Goldfinger was an advocate of hi-rise living and was committed to the Ville Radieuse concept of the tower in the park. He even wanted to replace Hampstead (where he lived) with 40-story skyscrapers to be placed around the perimeter of the park. Goldfinger and his wife lived in flat no. 130 on the 26th floor of Balfron for two months as a publicity stunt when the building was opened to promote the idea of tall buildings for social housing. He made the point that this was done to experience what he had designed and Ernö and Ursula were featured in the national press and on T.V. & radio poised on their balcony. The Goldfingers threw parties for the tenants and Ursula kept notes of the experience. And, he discovered problems from this experience, that the 2 lifts at Balfrond were not enough and that there were problems with the heating systems.
Shortly after the couple moved back to their house in Hampstead, a new concrete high-rise apartment building at Rowan Point partially collapsed after a gas explosion in the kitchen of a flat on the 18th floor. One corner of the building sheared off, several people were killed and there was a lot of damage to the building. This event was not wasted on Goldfinger who felt that the prefabricated concrete system employed in the construction of Rowan Point was too weak, that poured in place concrete was better. But the Rowan disaster, turned public opinion against high-rise apartments in general and, coming as it did at the beginning of the construction on Trellick, portended trouble ahead. The site had been slum terrace housing before the GLC began Cheltenham Estate and the new site was never properly managed. The GLC did not provide security or access to the staircases, elevators and other public areas with the result that the project was vandalized even before the building was opened. Trellick was regularly featured in the tabloids as “The Tower of Terror”, and there were stories of women being raped in the elevators, children attacked by drug addicts, and homeless squatters setting fire to empty flats. The underground garages were especially dangerous. Just before Christmas in 1972, vandals opened a fire hydrant on the 12th floor landing releasing thousands of gallons of water into the lift shafts and all heat and electricity was out for several days.

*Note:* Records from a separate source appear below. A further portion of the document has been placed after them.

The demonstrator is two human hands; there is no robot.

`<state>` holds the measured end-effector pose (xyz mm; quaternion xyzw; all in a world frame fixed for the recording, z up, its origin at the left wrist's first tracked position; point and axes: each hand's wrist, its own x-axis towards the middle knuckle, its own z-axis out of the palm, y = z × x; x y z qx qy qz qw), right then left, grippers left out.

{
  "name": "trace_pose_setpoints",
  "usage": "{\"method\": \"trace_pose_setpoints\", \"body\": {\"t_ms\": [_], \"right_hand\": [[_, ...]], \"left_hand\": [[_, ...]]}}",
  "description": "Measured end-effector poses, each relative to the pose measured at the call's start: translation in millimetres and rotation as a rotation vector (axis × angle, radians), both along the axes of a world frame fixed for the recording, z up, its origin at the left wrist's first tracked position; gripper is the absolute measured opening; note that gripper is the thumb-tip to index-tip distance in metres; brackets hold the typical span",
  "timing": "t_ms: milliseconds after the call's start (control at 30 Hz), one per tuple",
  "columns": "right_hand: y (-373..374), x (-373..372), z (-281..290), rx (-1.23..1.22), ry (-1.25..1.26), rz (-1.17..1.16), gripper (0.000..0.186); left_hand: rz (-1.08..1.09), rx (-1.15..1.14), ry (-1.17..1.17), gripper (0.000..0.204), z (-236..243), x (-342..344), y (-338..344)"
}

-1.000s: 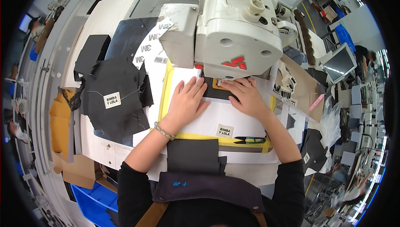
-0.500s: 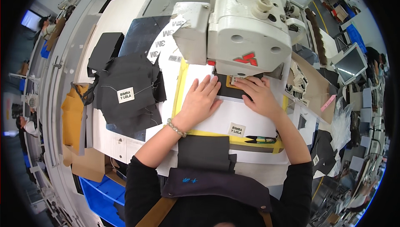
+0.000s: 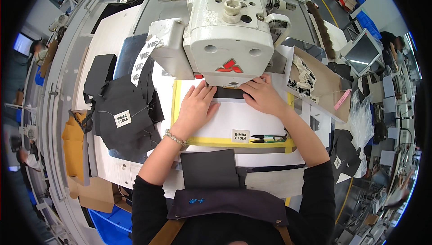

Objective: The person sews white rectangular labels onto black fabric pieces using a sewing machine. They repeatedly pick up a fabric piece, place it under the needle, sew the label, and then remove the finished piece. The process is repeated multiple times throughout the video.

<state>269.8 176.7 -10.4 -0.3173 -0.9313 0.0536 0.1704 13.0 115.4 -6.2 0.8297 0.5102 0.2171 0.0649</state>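
Note:
A dark fabric piece (image 3: 229, 93) lies under the white sewing machine (image 3: 230, 49), and the machine's head hides its far part. My left hand (image 3: 196, 105) rests flat at its left edge, fingers stretched forward and the thumb apart. On the other side, my right hand (image 3: 263, 95) lies with fingers extended at the right edge, its fingertips close to the machine head and partly hidden. Nearer to me, a white printed label (image 3: 240, 136) sits on the yellow-taped white sheet (image 3: 211, 128). Beside it are thread snips (image 3: 268, 138) with dark and green handles.
At left, a pile of dark fabric pieces (image 3: 119, 101) bears a sewn-on label. A cardboard box (image 3: 321, 87) with many labels stands at right, near clear plastic wrap (image 3: 360, 119). Another dark piece (image 3: 208, 168) lies at the table's front edge.
My view has shifted, so the machine appears further left. The yellow-orange plate by my right fingers is now mostly hidden under the machine head. Both hands stay at the fabric.

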Motion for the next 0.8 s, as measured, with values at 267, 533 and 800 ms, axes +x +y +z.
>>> {"method": "trace_pose_setpoints", "body": {"t_ms": [267,533,800], "right_hand": [[-11.5,-1.7,1.2,0.220,-0.005,-0.032,0.039],[-33.9,-5.5,13.0,0.124,-0.051,-0.102,0.042],[-23.4,-4.5,9.8,0.022,-0.029,0.095,0.037]], "left_hand": [[0.002,0.023,0.006,0.043,-2.9,-1.0,-2.2],[-0.011,0.017,-0.017,0.042,-0.9,-2.3,-0.3],[-0.036,0.036,0.012,0.035,1.9,-29.5,-7.3]]}}
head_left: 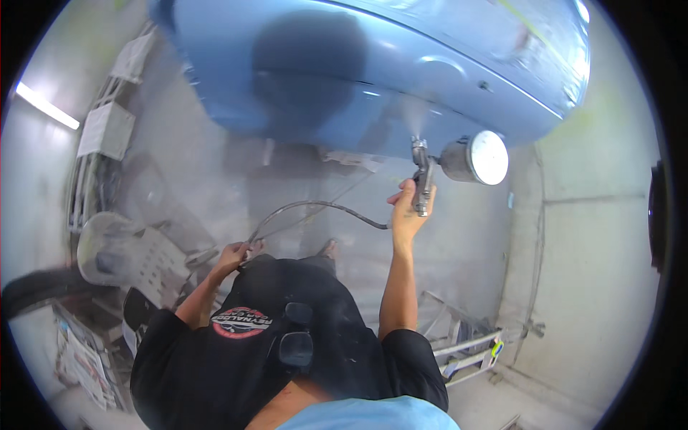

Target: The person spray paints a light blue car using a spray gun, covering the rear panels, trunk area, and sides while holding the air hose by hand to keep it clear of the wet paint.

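Note:
My right hand (pixel 408 211) grips a metal spray gun (pixel 422 172) with a silver cup (pixel 469 159) on its right side. A pale mist fans from the gun's nozzle onto the lower part of a light blue curved panel (pixel 319 79), which looks like a vehicle body part, where a dark shadow of a head falls. A dark hose (pixel 315 203) arches from below my right hand over to my left hand (pixel 235 252), which holds it beside my waist at the lower left, its fingers closed around it.
A pale plastic chair (pixel 136 261) stands at my left, near boxes on rails (pixel 106 129) along the wall. A newspaper-covered stand (pixel 79 344) is at lower left, a metal frame (pixel 469 355) at lower right. A pale wall (pixel 580 251) rises at the right. My feet show below.

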`<state>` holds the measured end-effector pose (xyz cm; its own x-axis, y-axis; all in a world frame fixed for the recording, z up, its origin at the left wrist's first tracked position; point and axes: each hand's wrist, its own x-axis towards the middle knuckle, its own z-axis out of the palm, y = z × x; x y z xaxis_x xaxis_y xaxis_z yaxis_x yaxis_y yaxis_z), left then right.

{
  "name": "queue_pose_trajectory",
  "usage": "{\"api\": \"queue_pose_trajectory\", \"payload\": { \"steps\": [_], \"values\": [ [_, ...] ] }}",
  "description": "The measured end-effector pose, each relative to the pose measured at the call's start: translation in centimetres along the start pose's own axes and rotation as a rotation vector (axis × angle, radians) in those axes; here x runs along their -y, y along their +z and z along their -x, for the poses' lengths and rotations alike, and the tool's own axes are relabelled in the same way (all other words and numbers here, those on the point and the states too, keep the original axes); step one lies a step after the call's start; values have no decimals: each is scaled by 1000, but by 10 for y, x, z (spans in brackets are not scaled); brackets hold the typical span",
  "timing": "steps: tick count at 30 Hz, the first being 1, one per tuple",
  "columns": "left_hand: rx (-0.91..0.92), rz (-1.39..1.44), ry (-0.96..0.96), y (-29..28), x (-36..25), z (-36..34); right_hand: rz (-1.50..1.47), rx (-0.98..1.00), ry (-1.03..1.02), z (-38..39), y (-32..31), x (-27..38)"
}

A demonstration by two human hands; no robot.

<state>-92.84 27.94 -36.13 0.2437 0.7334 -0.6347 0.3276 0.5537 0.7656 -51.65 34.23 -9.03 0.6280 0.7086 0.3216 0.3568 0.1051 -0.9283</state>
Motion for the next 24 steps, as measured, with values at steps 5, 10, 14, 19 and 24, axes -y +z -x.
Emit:
{"api": "queue_pose_trajectory", "payload": {
  "steps": [5, 10, 14, 19, 24],
  "values": [
    [-101, 238, -97, -44, 58, 23, -27, 165, -187, 67, 148, 10],
    [-221, 394, -125, -68, 116, 39, -98, 359, -138, 113, 261, 30],
    [-260, 512, -212, -89, 146, 50, -203, 449, -170, 129, 304, 38],
    [-255, 487, -253, -88, 127, 57, -235, 448, -47, 130, 266, 16],
    [-182, 320, -231, -60, 84, 54, -376, 217, 185, 88, 170, -35]
  ]
}}
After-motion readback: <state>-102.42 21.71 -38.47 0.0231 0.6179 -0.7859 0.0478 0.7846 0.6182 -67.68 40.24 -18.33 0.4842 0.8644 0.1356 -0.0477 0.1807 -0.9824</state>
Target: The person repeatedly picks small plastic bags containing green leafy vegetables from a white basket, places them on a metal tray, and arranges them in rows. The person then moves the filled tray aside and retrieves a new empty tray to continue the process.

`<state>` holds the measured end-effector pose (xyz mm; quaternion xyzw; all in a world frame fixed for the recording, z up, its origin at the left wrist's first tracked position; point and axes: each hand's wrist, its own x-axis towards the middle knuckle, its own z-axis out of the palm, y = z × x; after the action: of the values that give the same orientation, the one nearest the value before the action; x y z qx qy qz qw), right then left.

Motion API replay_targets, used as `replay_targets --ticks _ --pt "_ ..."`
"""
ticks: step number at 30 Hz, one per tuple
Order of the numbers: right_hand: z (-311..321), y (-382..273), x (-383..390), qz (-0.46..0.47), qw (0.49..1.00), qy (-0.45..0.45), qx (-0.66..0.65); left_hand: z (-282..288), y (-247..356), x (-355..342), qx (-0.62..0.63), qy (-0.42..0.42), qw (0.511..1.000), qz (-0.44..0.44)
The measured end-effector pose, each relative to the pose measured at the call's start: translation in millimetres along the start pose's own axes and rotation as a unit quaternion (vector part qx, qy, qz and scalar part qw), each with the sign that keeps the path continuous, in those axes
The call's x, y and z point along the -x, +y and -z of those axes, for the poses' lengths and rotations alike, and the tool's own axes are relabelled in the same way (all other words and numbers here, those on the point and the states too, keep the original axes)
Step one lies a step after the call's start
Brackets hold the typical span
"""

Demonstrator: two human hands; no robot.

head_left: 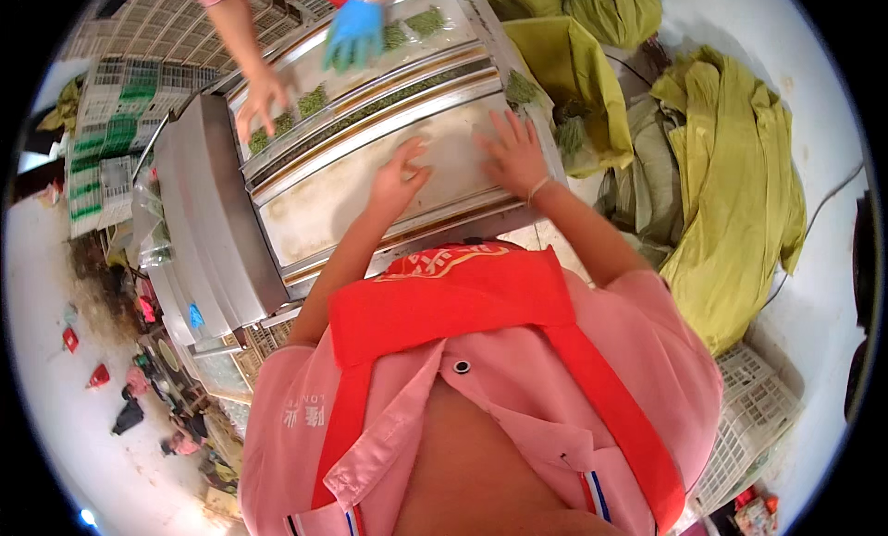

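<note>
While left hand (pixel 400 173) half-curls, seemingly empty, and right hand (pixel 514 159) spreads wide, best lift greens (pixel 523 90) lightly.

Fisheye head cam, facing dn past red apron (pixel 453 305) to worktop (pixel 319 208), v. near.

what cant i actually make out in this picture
All in the head view:
Wearer of the blue glove: head cut off by the top edge.
Right hand: palm hidden by its own back, so contact underneath is unclear.
Person's legs: hidden by the red apron.
Far-left pink and dark shapes: too small to identify.
</note>
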<state>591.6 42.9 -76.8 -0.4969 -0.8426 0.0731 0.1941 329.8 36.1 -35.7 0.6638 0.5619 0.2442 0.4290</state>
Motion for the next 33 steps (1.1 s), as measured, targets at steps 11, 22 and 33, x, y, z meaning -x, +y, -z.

The building was refurbished in the 1990’s and under new management the use of closed circuit TV, more security, and a concierge system, living conditions have improved. Few dwellings come up for sale, and residents generally like the large well-lighted flats, and spectacular views. Much of the 1970’s critique of high-rise modernist housing still apply at Trellick, problems with supervising children, the scary balconies, the harshness of the public spaces, the problems with parking and so on. As an exercise in the urban planning of a late CIAM ensemble, Trellick remains a shockingly tall intrusion built on an island of modernist blocks inserted into a difficult site with little formal or physical connection to the surrounding neighborhood. The preoccupation with the tower lends some credence to the Villa Radieuse concept of building in a park although there is not much of the park in the densely packed 11-acre site. The scene from the tower maisonettes, however, is incredible, an elevated aerial view across the vast urban landscape of London.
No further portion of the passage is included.